Friday, October 7, 2011
Royal Profile: Archduke Karl Stefan of Austria-Hungary
During World War I, after German and Austrian forces drove the Russians out of Poland, the German and Austrian Kaisers agreed to the creation of a new Kingdom of Poland in 1916. There were many Poles in the Austro-Hungarian forces and some independence activists worked with the Germans and Austrians to see this new state created (others opposed both the Russians and the Central Powers). Exactly who would become the new King of Poland was never finally decided. However, one of the leading candidates was Archduke Charles Stephen. According to some reports he was chosen as regent as a prelude to becoming king but others dispute this. The Germans had plans to make independent or semi-independent monarchies in Finland and the Baltic with German royals leading them. There were also reports that Emperor Charles I of Austria-Hungary wanted to be King of Poland in a sort of personal union with the rest of his dominions but the Germans and many Hungarians opposed this measure. There were also disputes over German desires for territory and questions about whether the new state would include ethnically Polish areas of Austria-Hungary.

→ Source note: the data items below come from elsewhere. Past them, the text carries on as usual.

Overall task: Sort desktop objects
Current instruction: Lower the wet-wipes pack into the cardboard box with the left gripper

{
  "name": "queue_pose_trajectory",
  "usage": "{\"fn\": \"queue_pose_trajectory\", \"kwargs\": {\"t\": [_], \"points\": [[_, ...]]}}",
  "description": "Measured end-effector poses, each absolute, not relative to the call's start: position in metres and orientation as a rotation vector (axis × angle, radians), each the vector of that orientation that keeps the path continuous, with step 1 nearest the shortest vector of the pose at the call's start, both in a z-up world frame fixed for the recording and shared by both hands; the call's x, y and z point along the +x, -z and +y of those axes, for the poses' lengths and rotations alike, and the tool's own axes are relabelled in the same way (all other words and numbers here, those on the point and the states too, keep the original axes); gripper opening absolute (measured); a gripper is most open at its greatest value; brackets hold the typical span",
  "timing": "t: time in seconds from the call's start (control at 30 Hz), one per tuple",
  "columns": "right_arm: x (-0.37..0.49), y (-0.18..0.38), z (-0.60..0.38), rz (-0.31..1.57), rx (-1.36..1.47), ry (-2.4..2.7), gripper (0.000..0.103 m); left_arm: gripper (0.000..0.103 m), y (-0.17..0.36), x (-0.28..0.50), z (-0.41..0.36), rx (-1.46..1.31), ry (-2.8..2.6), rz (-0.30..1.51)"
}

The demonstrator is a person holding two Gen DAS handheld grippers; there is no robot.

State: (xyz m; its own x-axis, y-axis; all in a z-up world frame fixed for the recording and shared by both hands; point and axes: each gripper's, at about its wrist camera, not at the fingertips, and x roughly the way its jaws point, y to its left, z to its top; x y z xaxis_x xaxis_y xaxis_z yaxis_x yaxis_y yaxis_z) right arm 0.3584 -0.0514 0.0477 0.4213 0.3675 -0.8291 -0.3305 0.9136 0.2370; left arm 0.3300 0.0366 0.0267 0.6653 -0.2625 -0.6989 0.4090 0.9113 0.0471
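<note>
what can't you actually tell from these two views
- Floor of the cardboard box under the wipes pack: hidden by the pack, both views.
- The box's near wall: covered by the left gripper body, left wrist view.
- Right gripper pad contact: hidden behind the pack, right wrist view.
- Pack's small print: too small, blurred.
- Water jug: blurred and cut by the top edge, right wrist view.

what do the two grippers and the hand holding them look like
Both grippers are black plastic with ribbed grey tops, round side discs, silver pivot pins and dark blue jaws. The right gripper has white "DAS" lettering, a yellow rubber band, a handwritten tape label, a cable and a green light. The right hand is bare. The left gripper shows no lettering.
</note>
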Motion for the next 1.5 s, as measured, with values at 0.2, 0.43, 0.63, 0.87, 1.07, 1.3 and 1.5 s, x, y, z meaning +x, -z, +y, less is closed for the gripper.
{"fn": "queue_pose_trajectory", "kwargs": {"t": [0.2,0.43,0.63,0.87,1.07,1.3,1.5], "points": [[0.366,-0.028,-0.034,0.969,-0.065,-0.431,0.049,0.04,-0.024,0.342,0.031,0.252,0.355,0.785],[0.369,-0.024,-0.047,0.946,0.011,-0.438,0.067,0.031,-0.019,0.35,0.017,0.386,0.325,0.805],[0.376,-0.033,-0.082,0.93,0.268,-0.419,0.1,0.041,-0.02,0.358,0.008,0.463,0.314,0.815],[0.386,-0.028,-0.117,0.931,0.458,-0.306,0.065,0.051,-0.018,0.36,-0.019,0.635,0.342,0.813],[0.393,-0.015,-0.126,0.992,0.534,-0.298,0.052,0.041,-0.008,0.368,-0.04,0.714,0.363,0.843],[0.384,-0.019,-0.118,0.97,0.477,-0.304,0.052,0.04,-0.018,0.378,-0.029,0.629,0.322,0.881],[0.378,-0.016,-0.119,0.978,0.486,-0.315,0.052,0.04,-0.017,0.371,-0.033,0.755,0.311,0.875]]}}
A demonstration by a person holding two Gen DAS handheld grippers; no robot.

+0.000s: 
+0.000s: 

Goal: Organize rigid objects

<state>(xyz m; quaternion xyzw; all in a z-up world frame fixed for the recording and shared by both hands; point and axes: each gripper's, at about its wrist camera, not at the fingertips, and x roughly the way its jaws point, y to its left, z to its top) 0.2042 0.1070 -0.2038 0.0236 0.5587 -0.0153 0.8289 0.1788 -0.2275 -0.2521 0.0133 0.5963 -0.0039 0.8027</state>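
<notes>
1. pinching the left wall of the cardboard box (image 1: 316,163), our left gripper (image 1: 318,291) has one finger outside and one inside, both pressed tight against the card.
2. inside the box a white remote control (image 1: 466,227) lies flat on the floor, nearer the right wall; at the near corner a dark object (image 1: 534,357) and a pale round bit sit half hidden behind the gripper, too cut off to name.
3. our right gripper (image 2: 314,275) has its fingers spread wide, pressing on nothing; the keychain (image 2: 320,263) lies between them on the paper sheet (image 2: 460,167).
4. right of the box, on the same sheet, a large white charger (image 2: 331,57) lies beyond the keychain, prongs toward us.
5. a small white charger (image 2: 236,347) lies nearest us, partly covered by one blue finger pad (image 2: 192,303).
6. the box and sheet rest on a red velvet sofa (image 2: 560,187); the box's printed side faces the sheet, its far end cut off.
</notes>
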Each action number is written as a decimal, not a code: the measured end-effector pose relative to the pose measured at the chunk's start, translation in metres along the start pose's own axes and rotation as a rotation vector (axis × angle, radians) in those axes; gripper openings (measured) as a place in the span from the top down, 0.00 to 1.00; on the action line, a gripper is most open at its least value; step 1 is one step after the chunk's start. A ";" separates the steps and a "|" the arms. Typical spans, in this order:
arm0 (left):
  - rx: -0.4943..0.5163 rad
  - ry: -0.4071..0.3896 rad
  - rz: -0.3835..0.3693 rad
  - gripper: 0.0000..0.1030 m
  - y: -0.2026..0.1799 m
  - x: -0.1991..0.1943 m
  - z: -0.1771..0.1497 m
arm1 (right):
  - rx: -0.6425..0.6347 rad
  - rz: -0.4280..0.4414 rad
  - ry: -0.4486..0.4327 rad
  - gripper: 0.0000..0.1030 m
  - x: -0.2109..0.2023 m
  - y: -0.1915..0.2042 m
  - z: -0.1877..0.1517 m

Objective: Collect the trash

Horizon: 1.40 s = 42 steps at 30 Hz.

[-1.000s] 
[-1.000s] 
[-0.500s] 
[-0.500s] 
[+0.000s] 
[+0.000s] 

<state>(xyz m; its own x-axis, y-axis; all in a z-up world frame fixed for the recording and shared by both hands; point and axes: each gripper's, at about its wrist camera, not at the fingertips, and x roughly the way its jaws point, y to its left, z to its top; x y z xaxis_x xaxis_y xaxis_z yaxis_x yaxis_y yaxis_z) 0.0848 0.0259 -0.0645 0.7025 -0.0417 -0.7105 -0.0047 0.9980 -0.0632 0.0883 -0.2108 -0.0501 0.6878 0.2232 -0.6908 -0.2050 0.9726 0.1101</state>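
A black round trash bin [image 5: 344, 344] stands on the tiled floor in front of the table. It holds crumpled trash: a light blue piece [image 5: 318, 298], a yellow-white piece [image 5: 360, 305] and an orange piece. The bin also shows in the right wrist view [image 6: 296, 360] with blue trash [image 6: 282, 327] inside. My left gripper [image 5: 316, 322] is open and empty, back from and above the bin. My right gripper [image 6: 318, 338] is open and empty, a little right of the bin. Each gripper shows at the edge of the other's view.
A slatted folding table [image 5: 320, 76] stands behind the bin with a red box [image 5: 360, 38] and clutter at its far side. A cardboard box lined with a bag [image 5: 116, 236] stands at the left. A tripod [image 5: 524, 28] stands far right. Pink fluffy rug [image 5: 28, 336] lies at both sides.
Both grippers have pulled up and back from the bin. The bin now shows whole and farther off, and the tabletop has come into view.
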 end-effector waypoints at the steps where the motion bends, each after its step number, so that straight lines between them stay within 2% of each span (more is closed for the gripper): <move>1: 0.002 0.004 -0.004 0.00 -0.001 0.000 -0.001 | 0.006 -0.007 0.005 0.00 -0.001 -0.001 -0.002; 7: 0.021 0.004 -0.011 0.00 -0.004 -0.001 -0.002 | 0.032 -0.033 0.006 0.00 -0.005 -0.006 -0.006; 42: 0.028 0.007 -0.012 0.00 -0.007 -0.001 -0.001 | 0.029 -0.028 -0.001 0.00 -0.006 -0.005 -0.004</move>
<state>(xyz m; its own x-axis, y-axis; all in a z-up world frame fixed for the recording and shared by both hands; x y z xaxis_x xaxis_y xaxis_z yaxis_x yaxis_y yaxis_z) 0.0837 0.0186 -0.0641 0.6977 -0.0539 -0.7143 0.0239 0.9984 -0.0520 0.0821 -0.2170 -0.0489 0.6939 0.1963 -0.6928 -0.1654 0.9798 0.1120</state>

Despite these difficulties, Archduke Charles Stephen had many factors in his favor that could have made him a successful King of Poland. He lived in the Polish area of Austria-Hungary (Galicia) and spoke Polish fluently. His daughters had married into the Polish aristocracy and his son, Archduke Charles Albert, was very close to the Polish people and, in later years, would join the Polish army and fight to defend the country during World War II. However, some opposed the idea of a Kingdom of Poland altogether, preferring to partition the former Russian territory between Germany and Austria or simply Germany with members of the Bavarian and Saxon Royal Families expressing an interest in claiming the Polish crown. Yet, Archduke Charles Stephen has been most associated with the idea of a Kingdom of Poland during World War I because probably no other candidate was as close to the Polish people as he was. However, very little progress was made and that was painfully slow. A provisional government was established with a ruling council but Germany and Austria-Hungary never agreed on the details of the Kingdom of Poland and the main Polish exile group in France opposed any effort to establish a monarchy allied with the Central Powers.
Some newspapers of the period spoke of Archduke Charles Stephen as the only serious candidate and that it was only a matter of time before he became King of Poland. However, the German military became increasingly annoyed with the issue and less tolerant of Austrian ideas as the Austro-Hungarian war effort became weaker and weaker. It also did not help that the Archduke’s own in-laws continued to support the cause of Russia or that his son, Archduke Wilhelm, became a champion of the cause of Ukrainian independence as there were long-standing territorial disputes between Poland and the Ukraine. In the end, the efforts came to nothing and would have been in vain in any event as it is unthinkable that the victorious Allies would have allowed a Kingdom of Poland with an Austrian or German monarch to continue to exist.
With Austria-Hungary carved up into successor states and the Hapsburgs sent into exile, Archduke Charles Stephen remained as attached to the Polish people as he always had been. He remained on his home estate, with his wife, in what became the Republic of Poland and he supported the new state even if he did not consider it ideal. He died there in 1933, followed by his wife only a month later.